From the entries below, please output exactly the lines starting at the one containing "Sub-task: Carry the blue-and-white" and ending at the one containing "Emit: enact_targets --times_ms", both included.
● ● ●
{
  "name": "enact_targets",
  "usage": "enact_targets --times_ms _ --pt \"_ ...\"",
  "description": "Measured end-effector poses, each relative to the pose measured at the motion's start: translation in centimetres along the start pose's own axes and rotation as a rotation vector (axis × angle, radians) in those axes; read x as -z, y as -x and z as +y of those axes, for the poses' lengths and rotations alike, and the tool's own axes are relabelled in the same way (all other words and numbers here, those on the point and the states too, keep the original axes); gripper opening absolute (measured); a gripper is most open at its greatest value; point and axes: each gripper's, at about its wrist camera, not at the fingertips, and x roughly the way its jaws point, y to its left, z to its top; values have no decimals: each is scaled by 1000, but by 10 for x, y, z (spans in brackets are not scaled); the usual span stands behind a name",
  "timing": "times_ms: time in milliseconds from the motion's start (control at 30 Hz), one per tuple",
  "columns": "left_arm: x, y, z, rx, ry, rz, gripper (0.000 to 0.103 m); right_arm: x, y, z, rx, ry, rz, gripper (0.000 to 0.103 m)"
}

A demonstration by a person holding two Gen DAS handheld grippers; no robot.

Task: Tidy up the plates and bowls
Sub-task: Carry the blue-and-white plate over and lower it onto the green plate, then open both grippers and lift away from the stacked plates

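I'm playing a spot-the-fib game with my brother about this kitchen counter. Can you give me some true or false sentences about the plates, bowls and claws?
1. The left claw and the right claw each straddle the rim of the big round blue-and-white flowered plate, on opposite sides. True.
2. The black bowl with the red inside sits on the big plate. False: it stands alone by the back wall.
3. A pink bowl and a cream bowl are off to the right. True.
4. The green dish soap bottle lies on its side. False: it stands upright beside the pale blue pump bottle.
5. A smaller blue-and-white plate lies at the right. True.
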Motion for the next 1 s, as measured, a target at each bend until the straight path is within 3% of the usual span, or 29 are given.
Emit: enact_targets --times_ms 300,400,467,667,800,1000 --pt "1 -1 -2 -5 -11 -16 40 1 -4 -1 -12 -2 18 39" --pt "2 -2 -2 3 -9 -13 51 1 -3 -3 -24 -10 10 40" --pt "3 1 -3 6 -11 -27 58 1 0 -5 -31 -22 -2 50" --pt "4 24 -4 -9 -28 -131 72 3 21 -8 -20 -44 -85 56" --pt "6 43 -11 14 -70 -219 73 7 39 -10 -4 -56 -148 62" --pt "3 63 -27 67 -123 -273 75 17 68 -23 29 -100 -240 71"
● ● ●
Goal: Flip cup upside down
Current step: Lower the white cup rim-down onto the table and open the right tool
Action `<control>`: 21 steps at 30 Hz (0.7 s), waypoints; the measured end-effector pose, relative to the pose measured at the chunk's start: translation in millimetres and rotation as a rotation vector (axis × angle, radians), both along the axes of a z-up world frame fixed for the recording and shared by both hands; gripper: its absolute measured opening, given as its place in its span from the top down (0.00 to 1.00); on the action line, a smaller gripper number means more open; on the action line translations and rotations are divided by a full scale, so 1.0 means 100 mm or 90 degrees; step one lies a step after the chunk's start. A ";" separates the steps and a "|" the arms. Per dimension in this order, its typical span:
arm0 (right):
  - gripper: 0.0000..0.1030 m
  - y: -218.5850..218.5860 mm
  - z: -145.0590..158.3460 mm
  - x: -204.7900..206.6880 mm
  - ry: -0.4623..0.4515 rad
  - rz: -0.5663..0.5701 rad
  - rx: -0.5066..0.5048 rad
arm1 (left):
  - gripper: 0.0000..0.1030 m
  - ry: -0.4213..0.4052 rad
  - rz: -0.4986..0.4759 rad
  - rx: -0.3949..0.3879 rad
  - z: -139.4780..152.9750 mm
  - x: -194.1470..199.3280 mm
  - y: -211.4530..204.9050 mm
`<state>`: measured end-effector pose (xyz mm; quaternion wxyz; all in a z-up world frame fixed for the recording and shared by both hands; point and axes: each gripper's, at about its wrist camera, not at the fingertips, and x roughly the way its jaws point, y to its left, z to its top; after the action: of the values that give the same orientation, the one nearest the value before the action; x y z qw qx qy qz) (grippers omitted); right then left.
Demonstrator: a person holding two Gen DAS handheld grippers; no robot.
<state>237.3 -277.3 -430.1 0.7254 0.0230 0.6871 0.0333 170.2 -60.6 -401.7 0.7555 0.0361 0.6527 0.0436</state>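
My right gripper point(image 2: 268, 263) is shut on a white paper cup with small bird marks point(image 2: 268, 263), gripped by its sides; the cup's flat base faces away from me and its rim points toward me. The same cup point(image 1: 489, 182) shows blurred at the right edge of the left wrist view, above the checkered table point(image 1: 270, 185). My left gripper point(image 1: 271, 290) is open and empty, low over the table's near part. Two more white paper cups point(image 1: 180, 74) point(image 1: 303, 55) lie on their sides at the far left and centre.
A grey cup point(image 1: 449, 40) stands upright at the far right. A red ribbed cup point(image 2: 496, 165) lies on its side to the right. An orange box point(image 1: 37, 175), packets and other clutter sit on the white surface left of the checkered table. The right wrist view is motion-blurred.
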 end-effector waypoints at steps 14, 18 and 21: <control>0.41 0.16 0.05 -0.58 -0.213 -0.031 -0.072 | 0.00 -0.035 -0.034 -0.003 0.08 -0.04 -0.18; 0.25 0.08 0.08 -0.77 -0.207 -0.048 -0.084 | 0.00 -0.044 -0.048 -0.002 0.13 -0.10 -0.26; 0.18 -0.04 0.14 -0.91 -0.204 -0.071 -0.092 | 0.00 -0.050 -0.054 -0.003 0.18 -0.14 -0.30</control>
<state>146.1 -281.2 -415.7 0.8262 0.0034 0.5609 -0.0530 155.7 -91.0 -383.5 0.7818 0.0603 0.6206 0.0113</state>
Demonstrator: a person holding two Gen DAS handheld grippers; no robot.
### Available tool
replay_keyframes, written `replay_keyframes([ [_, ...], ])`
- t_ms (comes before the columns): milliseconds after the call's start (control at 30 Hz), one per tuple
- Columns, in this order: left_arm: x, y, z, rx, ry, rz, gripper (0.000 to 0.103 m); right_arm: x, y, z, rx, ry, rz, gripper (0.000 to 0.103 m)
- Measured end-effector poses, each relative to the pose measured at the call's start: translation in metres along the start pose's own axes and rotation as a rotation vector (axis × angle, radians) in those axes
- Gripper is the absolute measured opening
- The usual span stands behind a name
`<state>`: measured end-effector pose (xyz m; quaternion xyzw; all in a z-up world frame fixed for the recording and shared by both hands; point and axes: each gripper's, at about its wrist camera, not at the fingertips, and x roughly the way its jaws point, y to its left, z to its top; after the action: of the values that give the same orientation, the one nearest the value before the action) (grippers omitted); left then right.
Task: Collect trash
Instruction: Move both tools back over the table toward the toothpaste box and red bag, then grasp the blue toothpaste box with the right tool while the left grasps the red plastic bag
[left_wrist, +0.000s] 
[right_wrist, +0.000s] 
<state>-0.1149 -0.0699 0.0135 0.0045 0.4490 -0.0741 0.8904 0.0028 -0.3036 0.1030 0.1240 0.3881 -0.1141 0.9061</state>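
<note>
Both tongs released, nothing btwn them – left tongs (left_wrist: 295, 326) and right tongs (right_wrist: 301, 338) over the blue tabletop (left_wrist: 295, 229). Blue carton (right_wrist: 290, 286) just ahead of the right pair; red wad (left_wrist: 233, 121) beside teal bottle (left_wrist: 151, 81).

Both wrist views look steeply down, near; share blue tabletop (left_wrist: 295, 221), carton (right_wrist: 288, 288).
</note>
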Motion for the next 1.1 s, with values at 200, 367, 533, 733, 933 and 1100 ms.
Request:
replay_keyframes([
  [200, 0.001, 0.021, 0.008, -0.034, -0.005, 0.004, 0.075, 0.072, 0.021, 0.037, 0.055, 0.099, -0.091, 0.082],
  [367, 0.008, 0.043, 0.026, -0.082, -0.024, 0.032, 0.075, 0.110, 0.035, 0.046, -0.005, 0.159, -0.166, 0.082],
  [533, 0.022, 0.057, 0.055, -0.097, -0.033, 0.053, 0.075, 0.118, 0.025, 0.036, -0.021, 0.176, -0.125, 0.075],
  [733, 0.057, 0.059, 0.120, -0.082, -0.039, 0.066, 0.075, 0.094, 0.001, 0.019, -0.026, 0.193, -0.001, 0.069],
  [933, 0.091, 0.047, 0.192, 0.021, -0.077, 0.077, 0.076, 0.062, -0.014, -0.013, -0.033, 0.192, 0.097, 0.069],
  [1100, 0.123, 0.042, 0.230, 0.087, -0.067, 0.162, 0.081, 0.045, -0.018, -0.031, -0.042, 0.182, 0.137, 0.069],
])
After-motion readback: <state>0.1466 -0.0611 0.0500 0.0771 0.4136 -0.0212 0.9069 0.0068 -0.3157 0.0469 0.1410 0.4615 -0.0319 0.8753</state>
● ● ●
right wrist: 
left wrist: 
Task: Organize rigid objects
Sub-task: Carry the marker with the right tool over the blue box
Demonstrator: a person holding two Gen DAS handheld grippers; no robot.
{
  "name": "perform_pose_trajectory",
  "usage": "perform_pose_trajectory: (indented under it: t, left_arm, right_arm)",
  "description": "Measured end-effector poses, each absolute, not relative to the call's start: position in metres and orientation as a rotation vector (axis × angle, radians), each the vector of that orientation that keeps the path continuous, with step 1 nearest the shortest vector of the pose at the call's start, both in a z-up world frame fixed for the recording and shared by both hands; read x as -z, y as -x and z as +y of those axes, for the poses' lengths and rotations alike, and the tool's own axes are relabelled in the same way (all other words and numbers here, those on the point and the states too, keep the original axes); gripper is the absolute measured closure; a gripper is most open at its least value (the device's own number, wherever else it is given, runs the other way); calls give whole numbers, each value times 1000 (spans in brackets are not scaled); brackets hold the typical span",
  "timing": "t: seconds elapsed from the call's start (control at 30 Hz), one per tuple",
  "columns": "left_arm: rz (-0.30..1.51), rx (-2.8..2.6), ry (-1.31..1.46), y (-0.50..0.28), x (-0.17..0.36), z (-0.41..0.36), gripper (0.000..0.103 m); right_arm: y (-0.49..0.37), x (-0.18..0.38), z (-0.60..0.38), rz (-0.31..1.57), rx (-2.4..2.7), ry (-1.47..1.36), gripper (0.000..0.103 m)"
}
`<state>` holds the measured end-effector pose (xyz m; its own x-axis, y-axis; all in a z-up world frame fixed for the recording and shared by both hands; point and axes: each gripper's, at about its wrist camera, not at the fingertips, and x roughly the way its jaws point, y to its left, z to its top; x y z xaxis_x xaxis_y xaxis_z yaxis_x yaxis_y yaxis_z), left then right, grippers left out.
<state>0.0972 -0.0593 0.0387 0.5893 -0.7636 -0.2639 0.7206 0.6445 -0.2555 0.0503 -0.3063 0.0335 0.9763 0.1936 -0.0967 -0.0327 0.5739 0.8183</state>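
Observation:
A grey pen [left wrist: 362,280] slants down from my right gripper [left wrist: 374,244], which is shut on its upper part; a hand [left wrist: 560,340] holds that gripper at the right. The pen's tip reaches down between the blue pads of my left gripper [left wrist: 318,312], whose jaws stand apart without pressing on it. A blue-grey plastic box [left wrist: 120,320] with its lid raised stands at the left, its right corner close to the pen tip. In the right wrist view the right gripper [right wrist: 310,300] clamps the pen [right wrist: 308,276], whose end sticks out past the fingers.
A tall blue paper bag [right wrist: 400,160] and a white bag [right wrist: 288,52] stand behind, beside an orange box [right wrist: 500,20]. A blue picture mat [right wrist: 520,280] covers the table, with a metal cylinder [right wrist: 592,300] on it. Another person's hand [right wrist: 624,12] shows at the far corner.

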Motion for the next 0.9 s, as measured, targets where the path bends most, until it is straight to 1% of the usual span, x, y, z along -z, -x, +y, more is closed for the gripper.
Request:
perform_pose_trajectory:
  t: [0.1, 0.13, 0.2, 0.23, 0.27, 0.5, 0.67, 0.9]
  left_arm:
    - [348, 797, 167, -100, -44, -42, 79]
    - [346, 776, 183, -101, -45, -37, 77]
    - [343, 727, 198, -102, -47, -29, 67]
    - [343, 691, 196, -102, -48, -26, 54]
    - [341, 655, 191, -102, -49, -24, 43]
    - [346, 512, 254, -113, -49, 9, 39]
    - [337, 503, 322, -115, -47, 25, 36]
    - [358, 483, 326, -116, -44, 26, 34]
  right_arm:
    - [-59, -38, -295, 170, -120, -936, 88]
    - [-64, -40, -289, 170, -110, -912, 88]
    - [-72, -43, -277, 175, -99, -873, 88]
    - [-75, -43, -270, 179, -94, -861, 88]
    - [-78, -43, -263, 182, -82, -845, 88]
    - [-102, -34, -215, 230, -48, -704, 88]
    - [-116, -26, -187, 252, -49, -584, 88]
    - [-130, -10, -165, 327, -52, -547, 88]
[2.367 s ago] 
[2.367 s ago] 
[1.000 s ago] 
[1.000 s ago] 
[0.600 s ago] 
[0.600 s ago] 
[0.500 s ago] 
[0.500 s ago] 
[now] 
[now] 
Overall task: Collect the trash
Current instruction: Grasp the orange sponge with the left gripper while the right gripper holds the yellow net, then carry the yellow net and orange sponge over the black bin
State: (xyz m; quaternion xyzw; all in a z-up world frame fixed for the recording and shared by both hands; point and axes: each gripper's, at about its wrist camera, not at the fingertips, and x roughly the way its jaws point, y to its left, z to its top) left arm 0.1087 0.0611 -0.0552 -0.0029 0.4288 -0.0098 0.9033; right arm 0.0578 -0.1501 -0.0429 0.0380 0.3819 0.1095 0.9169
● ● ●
◆ **Task output**
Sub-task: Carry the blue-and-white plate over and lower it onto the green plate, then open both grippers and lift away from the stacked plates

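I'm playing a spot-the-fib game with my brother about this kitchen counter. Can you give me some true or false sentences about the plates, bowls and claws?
1. The left claw and the right claw each straddle the rim of the big round blue-and-white flowered plate, on opposite sides. True.
2. The black bowl with the red inside sits on the big plate. False: it stands alone by the back wall.
3. A pink bowl and a cream bowl are off to the right. True.
4. The green dish soap bottle lies on its side. False: it stands upright beside the pale blue pump bottle.
5. A smaller blue-and-white plate lies at the right. True.
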Motion for the next 1 s, as measured, a target at each bend until the straight path is within 3% of the usual span, or 29 are given.
Emit: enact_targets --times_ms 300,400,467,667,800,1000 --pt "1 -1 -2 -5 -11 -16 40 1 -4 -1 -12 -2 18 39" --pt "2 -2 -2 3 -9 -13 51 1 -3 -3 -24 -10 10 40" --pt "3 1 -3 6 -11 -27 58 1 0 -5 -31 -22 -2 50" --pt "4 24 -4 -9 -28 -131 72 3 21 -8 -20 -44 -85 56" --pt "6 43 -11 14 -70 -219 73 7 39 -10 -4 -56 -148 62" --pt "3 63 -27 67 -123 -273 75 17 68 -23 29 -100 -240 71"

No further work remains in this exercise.